**What needs to be done**. For the data below, please report each line where the word "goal" is found.

════════════════

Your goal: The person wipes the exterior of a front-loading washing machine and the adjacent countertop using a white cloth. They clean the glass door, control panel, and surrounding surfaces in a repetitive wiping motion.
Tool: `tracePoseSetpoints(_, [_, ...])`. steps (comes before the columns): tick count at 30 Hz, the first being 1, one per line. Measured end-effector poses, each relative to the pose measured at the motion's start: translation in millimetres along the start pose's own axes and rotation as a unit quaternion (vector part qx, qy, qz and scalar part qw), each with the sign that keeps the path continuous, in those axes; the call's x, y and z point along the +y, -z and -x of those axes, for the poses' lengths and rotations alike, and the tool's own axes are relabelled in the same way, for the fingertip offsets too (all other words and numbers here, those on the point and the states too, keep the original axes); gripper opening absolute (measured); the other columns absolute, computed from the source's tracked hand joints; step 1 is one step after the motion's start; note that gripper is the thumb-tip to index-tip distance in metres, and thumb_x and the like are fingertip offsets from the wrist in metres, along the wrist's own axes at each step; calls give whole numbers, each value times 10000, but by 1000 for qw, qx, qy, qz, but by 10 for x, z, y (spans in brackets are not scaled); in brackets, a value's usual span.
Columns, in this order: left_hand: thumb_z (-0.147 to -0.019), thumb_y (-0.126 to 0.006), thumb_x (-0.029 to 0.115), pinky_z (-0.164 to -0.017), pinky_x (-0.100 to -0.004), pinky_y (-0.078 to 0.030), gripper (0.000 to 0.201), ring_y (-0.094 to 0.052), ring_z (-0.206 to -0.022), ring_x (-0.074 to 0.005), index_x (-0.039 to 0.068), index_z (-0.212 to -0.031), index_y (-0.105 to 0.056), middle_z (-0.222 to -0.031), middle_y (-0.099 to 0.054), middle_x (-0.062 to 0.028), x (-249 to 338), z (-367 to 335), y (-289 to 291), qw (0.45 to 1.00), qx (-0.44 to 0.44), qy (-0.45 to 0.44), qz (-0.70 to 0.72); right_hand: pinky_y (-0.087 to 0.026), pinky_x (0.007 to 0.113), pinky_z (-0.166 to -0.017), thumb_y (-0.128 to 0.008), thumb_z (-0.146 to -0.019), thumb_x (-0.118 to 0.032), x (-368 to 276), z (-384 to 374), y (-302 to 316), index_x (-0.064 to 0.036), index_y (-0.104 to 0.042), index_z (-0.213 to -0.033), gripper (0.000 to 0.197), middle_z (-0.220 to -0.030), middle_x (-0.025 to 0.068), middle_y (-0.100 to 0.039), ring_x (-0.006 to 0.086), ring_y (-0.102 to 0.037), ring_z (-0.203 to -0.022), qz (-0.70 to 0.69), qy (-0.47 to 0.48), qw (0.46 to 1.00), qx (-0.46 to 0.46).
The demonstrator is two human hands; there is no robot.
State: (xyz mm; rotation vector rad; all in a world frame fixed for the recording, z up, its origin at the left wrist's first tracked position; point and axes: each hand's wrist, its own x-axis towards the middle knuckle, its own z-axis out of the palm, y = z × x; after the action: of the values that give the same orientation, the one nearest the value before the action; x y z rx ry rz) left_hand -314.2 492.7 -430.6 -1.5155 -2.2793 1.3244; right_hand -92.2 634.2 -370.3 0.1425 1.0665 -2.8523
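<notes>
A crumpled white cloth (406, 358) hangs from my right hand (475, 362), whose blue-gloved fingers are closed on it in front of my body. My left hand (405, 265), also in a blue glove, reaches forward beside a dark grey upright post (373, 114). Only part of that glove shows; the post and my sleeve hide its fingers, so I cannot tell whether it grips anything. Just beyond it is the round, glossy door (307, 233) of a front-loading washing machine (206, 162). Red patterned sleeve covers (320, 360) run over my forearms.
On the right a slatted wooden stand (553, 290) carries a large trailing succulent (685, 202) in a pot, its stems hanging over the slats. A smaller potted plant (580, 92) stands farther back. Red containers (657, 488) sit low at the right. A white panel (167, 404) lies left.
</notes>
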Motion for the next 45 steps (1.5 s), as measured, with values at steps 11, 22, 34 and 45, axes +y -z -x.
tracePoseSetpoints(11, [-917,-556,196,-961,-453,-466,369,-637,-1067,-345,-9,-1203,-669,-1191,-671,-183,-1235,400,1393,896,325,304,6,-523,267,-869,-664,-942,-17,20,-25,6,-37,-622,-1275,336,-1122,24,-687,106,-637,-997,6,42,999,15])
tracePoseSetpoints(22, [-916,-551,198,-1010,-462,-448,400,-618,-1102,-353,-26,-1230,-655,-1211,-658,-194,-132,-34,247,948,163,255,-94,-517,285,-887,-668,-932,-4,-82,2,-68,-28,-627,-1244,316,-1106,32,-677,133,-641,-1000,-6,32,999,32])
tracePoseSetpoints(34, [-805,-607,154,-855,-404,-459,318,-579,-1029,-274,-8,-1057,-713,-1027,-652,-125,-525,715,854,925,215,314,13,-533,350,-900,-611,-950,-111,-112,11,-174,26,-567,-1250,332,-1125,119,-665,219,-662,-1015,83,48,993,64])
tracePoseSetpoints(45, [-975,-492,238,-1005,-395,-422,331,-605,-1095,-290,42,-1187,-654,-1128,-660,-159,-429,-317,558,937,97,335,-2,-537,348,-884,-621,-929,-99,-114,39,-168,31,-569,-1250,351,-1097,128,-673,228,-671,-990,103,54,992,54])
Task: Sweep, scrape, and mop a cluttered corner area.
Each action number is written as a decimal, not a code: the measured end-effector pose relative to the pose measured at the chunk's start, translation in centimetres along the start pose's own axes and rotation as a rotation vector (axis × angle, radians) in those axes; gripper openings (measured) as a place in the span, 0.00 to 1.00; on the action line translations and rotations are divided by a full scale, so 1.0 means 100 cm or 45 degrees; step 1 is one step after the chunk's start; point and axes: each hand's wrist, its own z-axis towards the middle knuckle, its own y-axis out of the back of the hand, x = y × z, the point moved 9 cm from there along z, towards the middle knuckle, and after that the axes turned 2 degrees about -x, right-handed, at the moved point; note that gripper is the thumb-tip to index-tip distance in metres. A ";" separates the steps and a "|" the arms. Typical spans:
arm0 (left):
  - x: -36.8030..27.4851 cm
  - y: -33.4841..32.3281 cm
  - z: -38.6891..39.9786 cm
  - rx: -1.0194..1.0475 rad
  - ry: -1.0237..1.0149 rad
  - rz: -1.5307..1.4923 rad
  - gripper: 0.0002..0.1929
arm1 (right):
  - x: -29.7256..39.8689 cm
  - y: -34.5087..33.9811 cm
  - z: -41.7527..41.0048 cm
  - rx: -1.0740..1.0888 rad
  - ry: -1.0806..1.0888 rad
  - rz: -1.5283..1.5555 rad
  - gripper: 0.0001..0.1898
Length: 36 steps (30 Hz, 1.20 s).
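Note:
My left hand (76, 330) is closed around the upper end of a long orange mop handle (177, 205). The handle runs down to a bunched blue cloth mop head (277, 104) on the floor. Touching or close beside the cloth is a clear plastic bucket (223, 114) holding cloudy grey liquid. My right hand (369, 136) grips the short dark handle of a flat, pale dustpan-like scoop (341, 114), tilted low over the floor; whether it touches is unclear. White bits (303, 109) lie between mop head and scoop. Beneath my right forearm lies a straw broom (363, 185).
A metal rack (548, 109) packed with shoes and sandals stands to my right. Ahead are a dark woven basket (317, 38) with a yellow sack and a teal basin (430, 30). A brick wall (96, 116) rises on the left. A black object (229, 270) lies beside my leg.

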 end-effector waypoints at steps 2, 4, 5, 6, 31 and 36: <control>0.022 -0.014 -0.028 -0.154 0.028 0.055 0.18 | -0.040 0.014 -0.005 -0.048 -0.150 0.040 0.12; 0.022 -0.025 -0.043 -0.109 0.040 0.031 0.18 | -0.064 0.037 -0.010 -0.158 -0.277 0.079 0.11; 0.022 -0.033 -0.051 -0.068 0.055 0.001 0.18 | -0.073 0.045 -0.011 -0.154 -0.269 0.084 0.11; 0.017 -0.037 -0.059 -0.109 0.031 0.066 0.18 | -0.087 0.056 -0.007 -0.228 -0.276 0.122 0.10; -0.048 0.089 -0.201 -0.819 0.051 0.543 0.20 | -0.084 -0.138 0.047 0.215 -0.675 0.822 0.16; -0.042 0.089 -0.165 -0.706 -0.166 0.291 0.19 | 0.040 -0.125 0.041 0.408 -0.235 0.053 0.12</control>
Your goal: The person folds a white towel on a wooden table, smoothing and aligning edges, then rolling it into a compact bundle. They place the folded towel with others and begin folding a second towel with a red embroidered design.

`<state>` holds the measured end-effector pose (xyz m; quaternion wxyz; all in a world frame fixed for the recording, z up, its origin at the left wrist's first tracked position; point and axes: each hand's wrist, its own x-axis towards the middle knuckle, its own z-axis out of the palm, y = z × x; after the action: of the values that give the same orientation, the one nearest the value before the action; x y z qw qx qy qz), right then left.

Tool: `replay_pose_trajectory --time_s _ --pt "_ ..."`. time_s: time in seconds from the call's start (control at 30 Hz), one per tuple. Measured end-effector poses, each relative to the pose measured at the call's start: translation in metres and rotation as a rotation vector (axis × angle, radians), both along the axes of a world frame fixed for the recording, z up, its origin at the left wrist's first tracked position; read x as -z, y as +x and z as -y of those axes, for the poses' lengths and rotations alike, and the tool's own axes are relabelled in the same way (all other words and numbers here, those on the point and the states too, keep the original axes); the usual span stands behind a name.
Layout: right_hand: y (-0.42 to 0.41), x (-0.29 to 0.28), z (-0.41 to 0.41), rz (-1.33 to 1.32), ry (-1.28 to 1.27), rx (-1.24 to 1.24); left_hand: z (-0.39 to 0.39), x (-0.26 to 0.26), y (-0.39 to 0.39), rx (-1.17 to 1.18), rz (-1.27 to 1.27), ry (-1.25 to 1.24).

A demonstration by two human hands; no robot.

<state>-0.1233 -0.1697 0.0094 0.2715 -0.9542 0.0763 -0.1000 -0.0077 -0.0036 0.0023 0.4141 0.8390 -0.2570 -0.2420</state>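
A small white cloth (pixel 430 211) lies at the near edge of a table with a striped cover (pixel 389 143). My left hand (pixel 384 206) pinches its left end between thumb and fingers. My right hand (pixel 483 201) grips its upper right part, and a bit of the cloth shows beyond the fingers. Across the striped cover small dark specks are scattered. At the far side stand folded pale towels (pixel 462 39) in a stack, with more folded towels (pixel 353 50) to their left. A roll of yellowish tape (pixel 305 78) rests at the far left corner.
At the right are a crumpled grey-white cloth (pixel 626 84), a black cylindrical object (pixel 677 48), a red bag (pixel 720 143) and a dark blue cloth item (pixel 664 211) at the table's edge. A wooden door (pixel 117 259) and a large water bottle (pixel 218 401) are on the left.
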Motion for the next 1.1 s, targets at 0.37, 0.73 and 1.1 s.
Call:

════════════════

**Reply to the exercise**.
Your goal: The person wipes the exterior of a front-loading washing machine and the adjacent countertop using a white cloth. They clean the glass door, control panel, and surrounding surfaces in a repetitive wiping motion.
Your goal: The person folds a white towel on a wooden table, smoothing and aligning edges, then rolling it into a compact bundle. They place the folded towel with others and begin folding a second towel with a red embroidered design.

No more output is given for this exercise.